◆ Required work: For each line of the data below, copy it if it holds the word "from".

◆ Information supplied:
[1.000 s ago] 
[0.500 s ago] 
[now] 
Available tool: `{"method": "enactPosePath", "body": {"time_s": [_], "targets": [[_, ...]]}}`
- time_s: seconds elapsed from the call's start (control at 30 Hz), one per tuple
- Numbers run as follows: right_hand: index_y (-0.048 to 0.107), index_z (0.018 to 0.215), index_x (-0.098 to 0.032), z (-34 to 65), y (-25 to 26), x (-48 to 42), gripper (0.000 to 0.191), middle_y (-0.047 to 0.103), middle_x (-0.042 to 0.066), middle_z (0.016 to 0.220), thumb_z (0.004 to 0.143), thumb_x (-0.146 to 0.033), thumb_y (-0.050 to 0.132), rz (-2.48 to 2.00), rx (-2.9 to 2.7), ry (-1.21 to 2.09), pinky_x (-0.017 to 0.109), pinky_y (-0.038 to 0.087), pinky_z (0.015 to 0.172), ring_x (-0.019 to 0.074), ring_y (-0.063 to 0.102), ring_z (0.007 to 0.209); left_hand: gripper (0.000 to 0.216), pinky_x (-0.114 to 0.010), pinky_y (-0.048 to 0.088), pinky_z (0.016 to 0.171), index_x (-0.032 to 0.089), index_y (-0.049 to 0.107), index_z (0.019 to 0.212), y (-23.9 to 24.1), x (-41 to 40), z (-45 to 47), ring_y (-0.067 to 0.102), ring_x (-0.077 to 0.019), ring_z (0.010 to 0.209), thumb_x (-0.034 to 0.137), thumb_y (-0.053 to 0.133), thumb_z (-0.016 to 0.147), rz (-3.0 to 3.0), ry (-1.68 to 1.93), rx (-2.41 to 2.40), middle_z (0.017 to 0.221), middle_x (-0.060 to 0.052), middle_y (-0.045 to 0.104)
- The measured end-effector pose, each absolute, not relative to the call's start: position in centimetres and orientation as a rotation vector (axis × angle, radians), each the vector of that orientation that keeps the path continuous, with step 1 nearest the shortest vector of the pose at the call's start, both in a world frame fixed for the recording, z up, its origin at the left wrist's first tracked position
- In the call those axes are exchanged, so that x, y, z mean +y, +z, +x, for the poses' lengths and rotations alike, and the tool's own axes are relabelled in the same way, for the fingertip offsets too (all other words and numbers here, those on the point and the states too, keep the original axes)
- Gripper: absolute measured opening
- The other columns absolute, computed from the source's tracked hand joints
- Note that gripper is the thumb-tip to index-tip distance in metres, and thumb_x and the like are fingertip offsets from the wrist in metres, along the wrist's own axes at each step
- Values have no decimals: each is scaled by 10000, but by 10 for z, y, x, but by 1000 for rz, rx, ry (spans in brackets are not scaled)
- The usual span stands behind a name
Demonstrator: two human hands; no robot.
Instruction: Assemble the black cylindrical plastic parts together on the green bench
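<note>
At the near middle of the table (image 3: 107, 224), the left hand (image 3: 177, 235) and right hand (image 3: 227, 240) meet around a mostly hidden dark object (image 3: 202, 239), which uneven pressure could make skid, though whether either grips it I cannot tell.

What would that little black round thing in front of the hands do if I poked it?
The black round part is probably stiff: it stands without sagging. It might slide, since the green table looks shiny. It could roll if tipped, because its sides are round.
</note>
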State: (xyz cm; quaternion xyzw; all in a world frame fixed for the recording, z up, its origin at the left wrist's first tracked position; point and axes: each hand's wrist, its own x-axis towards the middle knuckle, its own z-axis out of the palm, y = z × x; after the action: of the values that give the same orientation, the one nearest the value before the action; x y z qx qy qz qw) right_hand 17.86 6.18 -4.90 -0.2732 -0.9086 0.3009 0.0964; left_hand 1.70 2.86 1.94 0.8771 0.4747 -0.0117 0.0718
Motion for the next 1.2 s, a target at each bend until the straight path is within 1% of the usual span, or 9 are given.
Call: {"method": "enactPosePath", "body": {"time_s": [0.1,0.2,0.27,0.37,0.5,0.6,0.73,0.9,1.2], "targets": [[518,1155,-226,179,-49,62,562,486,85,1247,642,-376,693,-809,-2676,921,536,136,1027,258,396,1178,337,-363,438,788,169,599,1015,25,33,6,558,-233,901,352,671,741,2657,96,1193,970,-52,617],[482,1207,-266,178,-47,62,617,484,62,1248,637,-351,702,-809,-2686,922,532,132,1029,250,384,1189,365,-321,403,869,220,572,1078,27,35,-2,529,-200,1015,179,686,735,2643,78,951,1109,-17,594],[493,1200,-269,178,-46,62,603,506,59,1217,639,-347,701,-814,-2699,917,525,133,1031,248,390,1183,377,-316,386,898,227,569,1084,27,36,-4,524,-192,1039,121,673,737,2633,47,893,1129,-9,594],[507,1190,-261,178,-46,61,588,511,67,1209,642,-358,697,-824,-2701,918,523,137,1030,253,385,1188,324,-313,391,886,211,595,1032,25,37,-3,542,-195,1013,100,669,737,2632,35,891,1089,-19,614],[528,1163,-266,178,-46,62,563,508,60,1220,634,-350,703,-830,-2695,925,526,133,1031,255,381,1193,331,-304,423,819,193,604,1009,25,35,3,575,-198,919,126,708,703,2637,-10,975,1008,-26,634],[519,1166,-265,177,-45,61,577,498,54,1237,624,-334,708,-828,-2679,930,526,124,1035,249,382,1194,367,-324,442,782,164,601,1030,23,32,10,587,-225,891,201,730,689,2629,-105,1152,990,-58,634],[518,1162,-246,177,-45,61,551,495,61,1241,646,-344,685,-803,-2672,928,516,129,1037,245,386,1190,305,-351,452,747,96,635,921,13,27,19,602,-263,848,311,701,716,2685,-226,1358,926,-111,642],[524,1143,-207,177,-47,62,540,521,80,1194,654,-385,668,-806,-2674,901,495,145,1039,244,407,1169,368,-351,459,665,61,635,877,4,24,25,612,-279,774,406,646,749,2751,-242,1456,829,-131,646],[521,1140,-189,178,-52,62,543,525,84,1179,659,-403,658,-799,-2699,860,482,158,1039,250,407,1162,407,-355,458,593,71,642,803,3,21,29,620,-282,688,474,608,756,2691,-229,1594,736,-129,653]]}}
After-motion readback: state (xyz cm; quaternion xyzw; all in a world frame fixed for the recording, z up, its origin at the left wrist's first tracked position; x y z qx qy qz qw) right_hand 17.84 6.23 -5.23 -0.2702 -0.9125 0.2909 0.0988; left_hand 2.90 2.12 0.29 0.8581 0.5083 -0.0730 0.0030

◆ Expected output:
- time_s: seconds elapsed from the call's start (control at 30 Hz), one per tuple
- The other columns absolute, computed from the source's tracked hand joints
- Note that gripper is the thumb-tip to index-tip distance in metres, and thumb_x and the like are fingertip offsets from the wrist in metres, along the wrist's own axes at each step

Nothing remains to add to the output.